A partire dal 2008 non è più il personale non qualificato a costituire il gruppo professionale immigrato più richiesto sul mercato del lavoro lombardo, bensì quello delle professioni relative alle vendite e ai servizi per le famiglie (nell’ultima rilevazione rappresentano il 27,0% del totale, in ripresa rispetto all’anno precedente in cui si è attestato al 23,4%).

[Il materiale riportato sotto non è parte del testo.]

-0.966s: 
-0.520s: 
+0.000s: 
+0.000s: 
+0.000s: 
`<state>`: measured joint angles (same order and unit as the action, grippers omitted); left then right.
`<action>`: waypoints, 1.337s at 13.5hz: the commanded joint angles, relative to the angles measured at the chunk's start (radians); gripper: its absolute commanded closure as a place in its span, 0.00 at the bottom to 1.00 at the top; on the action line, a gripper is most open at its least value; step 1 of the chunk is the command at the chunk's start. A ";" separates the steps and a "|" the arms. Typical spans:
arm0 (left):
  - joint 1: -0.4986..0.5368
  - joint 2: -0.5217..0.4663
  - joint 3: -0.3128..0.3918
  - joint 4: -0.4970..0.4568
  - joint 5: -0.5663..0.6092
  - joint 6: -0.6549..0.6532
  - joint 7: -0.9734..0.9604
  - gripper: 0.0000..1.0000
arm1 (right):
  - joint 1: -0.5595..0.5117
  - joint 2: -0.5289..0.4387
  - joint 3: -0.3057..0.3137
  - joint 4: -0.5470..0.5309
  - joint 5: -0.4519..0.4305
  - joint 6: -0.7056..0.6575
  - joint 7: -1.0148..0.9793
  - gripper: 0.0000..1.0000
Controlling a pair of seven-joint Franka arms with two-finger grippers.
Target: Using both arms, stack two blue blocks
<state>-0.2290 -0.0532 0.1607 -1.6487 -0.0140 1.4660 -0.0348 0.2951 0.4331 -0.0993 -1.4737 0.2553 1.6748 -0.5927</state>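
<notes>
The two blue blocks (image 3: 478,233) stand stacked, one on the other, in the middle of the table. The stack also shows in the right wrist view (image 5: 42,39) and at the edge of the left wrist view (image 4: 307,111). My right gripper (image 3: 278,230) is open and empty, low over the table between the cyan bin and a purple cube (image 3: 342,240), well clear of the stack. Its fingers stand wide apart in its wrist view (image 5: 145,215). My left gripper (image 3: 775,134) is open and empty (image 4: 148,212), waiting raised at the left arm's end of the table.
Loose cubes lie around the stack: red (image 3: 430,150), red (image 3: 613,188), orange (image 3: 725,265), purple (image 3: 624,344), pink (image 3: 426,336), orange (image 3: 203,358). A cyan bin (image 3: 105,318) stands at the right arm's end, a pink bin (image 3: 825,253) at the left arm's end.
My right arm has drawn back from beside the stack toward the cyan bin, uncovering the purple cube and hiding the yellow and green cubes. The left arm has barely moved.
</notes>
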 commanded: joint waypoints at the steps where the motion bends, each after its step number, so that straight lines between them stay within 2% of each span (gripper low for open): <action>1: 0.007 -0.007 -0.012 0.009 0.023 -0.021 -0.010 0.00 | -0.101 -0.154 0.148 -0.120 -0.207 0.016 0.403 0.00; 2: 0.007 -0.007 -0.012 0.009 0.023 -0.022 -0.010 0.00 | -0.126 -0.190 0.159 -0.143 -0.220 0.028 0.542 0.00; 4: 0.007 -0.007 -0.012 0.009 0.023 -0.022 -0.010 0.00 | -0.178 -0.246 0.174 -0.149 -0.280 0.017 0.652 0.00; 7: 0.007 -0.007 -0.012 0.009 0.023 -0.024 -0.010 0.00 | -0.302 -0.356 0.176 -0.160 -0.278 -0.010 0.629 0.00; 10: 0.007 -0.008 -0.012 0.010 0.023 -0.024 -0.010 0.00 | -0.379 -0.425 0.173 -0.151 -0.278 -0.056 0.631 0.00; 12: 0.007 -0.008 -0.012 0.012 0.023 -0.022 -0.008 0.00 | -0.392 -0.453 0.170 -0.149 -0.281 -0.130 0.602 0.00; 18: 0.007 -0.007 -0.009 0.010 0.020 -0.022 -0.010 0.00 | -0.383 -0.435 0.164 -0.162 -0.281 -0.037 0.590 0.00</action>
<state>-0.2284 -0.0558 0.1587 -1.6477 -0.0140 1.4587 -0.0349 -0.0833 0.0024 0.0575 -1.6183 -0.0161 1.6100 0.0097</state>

Perde peso il gruppo professionale degli operai specializzati, diminuito del 5% nel corso dell’ultimo anno (un dato collegato alla crisi economica che ha investito in Lombardia molti comparti del manifatturiero) pur restando positivo il saldo nel quinquennio (+14,7%).
Arretrano, tanto nell’ultimo anno quanto nel quinquennio, i conduttori d’impianti e gli operai addetti ai macchinari e al montaggio industriale (rispettivamente -3,7 nell’ultimo anno e -4,1% nel quinquennio), così come si registra un aumento di fabbisogno di professioni tecniche (rispettivamente +4,9 e +3,6 %).